**ABOUT THIS TASK**
Only the pictures are to be dropped, and the rest of the data should be copied exactly.

**DATASET EXTRACT**
- - - -
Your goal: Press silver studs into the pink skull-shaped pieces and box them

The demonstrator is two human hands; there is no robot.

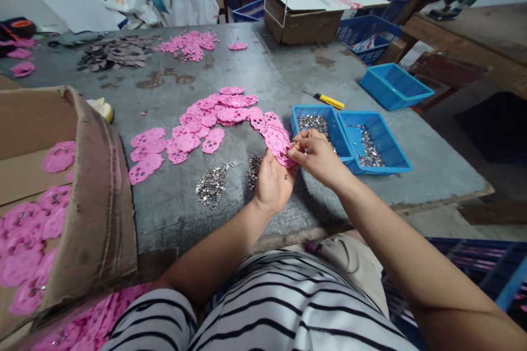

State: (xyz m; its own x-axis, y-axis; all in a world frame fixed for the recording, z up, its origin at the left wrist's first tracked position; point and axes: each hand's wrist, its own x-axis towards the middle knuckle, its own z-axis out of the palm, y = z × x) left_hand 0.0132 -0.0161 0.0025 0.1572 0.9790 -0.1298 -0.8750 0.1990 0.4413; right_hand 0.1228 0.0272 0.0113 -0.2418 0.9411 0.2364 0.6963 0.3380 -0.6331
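Observation:
My left hand (272, 184) is turned palm up near the table's front edge, its thumb against a pink plastic piece (278, 141) with holes in it. A tiny metal part (285, 176) rests on that palm. From the right, my right hand (318, 154) pinches at the lower edge of the same piece; whatever is between its fingertips is too small to make out. More pink plastic pieces (233, 115) lie in an overlapping arc beyond my hands. Small metal parts form a pile (213, 184) left of my left hand, and a second pile (253, 170) is partly hidden behind it.
Two blue trays (347, 160) (405, 167) of metal parts stand right of my hands, near a yellow-handled screwdriver (329, 101). Another blue tray (395, 85) sits at the right edge. At left, a cardboard box (96, 186) holds pink pieces. Grey pieces (117, 53) lie farther back.

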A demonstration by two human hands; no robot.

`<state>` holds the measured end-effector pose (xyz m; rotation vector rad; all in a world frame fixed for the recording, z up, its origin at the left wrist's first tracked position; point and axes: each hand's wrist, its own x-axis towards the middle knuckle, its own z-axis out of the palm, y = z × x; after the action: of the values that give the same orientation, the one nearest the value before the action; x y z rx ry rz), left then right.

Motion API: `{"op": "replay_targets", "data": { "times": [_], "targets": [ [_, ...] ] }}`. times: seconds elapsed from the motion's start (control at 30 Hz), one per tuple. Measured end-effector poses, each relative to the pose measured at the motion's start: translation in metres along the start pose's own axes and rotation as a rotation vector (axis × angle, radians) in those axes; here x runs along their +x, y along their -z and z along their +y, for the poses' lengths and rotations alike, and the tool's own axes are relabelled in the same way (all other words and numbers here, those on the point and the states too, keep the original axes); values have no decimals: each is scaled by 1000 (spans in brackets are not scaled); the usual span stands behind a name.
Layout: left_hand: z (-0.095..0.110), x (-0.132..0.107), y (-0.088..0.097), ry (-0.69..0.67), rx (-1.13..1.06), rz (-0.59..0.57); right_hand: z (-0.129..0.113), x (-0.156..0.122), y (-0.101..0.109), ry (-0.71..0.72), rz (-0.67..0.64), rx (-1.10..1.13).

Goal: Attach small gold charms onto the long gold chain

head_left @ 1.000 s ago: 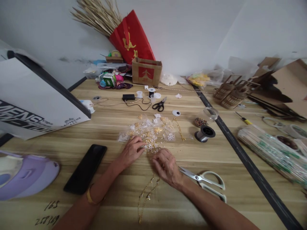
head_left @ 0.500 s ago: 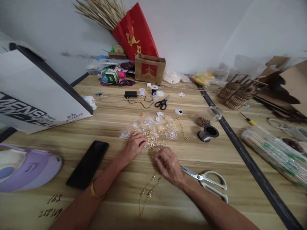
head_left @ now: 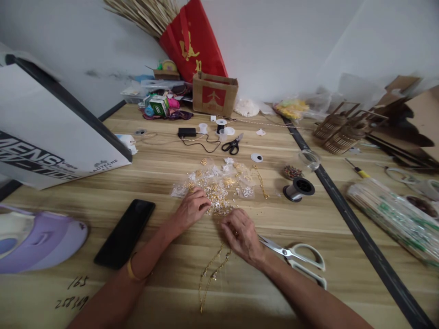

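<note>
My left hand (head_left: 192,209) is at the near left edge of a pile of small gold and clear beads (head_left: 219,194), its thumb and fingertips pinched together. Whatever sits in that pinch is too small to make out. My right hand (head_left: 243,237) is curled closed just to the right, low over the table. A gold beaded chain (head_left: 206,274) runs up from the tabletop to its fingers, which close on the upper end. Clear plastic packets (head_left: 245,191) lie among the beads. White-handled scissors (head_left: 303,256) rest beside my right wrist.
A black phone (head_left: 125,233) and a lilac visor cap (head_left: 58,237) lie to the left. A wire spool (head_left: 299,188), a dish of mixed beads (head_left: 292,172) and another gold chain (head_left: 261,182) are to the right. Black scissors (head_left: 232,145) lie behind the pile.
The view has shifted very slightly. My left hand has made at most a tiny movement at the bead pile; my right hand and the chain look the same.
</note>
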<state>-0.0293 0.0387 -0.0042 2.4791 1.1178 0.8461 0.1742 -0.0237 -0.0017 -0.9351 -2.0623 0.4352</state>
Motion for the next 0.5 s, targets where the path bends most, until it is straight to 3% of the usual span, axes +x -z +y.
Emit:
{"op": "replay_targets", "data": {
  "times": [0.5],
  "targets": [
    [6,1,4,11,123,-126,0,0,1,-1,-5,0]
  ]
}}
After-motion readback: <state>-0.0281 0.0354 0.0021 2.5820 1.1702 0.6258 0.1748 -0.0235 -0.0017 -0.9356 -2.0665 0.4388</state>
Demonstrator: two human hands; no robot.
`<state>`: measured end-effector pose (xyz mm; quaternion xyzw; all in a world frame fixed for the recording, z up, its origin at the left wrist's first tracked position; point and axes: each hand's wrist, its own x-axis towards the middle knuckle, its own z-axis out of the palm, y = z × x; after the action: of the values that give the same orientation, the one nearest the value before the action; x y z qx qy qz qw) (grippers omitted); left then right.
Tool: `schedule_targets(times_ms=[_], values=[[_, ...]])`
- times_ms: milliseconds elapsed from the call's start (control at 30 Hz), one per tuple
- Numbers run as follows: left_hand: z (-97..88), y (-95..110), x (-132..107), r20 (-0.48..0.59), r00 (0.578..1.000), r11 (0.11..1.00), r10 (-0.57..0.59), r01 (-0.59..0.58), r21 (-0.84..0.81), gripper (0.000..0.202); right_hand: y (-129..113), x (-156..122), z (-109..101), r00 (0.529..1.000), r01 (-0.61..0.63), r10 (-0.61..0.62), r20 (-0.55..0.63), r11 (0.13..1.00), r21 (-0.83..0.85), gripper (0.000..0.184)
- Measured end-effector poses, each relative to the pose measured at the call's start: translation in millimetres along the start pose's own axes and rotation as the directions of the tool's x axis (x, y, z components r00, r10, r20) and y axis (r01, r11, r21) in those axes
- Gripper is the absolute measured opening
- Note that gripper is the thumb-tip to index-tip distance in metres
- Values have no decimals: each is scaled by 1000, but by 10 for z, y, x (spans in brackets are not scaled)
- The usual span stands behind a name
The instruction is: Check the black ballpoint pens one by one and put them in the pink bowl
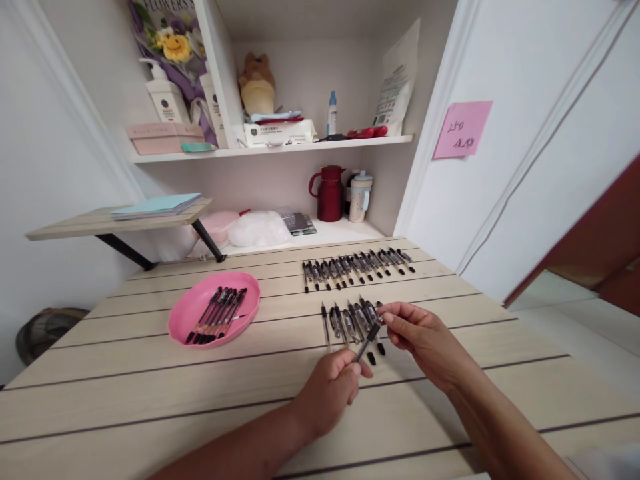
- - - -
**TASK OUTPUT**
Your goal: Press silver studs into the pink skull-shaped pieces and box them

The demonstrator is two human hands; there is no robot.


State: (xyz m; its own x-axis, y-axis; all in a world frame fixed for the recording, z up, its origin at the left wrist's first tracked position; point and axes: each hand's wrist, its own x-axis towards the middle knuckle, its own z-axis out of the palm, y = z × x) left_hand 0.0132 -0.0161 0.0025 0.1572 0.9790 -0.1298 -0.8750 0.1990 0.4413; right_hand 0.1228 0.0272 0.0113 -0.2418 0.9411 0.2364 0.6963 0.3380 -0.6331
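Observation:
My left hand (272, 184) is turned palm up near the table's front edge, its thumb against a pink plastic piece (278, 141) with holes in it. A tiny metal part (285, 176) rests on that palm. From the right, my right hand (318, 154) pinches at the lower edge of the same piece; whatever is between its fingertips is too small to make out. More pink plastic pieces (233, 115) lie in an overlapping arc beyond my hands. Small metal parts form a pile (213, 184) left of my left hand, and a second pile (253, 170) is partly hidden behind it.
Two blue trays (347, 160) (405, 167) of metal parts stand right of my hands, near a yellow-handled screwdriver (329, 101). Another blue tray (395, 85) sits at the right edge. At left, a cardboard box (96, 186) holds pink pieces. Grey pieces (117, 53) lie farther back.
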
A demonstration by two human hands; no robot.

`<state>` holds the measured end-effector pose (xyz m; rotation vector rad; all in a world frame fixed for the recording, z up, its origin at the left wrist's first tracked position; point and axes: each hand's wrist, its own x-axis towards the middle knuckle, its own z-axis out of the palm, y = z × x; after the action: of the values that give the same orientation, the one nearest the value before the action; x y z rx ry rz), left then right.

Motion API: `{"op": "replay_targets", "data": { "times": [_], "targets": [ [_, ...] ] }}`. times: seconds elapsed from the motion's start (control at 30 Hz), one per tuple. Measured end-effector poses, each relative to the pose measured at the motion's start: translation in metres along the start pose's own axes and rotation as a rotation vector (axis × angle, radians) in those axes; here x runs along their +x, y along their -z and z along their +y, for the poses' lengths and rotations alike, and the tool's own axes are relabelled in the same way (all other words and numbers here, those on the point and the states too, keep the original axes); values have no decimals: each is scaled by 1000 (spans in brackets are not scaled); the usual span stands behind a name.
Layout: left_hand: z (-0.095..0.110), x (-0.132..0.107), y (-0.088..0.097), ry (-0.69..0.67), rx (-1.13..1.06), rz (-0.59..0.57); right_hand: z (-0.129..0.113), x (-0.156..0.122), y (-0.101..0.109), ry (-0.71..0.72), rz (-0.67..0.64), rx (-1.10..1.13).

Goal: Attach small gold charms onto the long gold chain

head_left @ 1.000 s ago: 
head_left @ 0.500 s ago: 
head_left @ now: 

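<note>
My left hand (head_left: 192,209) is at the near left edge of a pile of small gold and clear beads (head_left: 219,194), its thumb and fingertips pinched together. Whatever sits in that pinch is too small to make out. My right hand (head_left: 243,237) is curled closed just to the right, low over the table. A gold beaded chain (head_left: 206,274) runs up from the tabletop to its fingers, which close on the upper end. Clear plastic packets (head_left: 245,191) lie among the beads. White-handled scissors (head_left: 303,256) rest beside my right wrist.
A black phone (head_left: 125,233) and a lilac visor cap (head_left: 58,237) lie to the left. A wire spool (head_left: 299,188), a dish of mixed beads (head_left: 292,172) and another gold chain (head_left: 261,182) are to the right. Black scissors (head_left: 232,145) lie behind the pile.
The view has shifted very slightly. My left hand has made at most a tiny movement at the bead pile; my right hand and the chain look the same.
</note>
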<state>-0.0293 0.0387 -0.0042 2.4791 1.1178 0.8461 0.1742 -0.0237 -0.0017 -0.9351 -2.0623 0.4352</state>
Motion for the next 0.5 s, targets where the path bends most, until it is straight to 3% of the usual span, axes +x -z +y.
Emit:
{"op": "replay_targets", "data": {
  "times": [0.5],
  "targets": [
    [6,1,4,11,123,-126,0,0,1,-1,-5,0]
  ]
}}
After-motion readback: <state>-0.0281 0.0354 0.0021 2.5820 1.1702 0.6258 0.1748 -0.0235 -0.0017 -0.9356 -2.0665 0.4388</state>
Demonstrator: two human hands; no robot.
`<state>`: measured end-effector pose (xyz mm; quaternion xyzw; all in a world frame fixed for the recording, z up, its origin at the left wrist's first tracked position; point and axes: each hand's wrist, its own x-axis towards the middle knuckle, its own z-axis out of the palm, y = z × x; after the action: of the values that give the same orientation, the one nearest the value before the action; x y z qx qy qz qw) (grippers omitted); left then right.
Tool: `schedule_targets(times_ms=[_], values=[[_, ...]])`
- times_ms: milliseconds elapsed from the call's start (control at 30 Hz), one per tuple
- Numbers run as follows: left_hand: z (-97..88), y (-95..110), x (-132..107), r20 (-0.48..0.59), r00 (0.578..1.000), r11 (0.11..1.00), r10 (-0.57..0.59), r01 (-0.59..0.58), r21 (-0.84..0.81), gripper (0.000..0.202); right_hand: y (-129..113), x (-156..122), z (-109..101), r00 (0.529..1.000), r01 (-0.61..0.63), r10 (-0.61..0.62), r20 (-0.55..0.63), r11 (0.13..1.00), r21 (-0.83..0.85), gripper (0.000..0.184)
- Measured end-effector poses, each relative to the pose measured at the call's start: translation in millimetres along the start pose's own axes and rotation as the directions of the tool's x axis (x, y, z components r00, r10, r20) and y axis (r01, r11, r21) in those axes
- Gripper is the absolute measured opening
- Note that gripper is the thumb-tip to index-tip distance in metres
- Values have no decimals: each is scaled by 1000, but by 10 for z, y, x (spans in brackets are not scaled)
- The usual span stands behind a name
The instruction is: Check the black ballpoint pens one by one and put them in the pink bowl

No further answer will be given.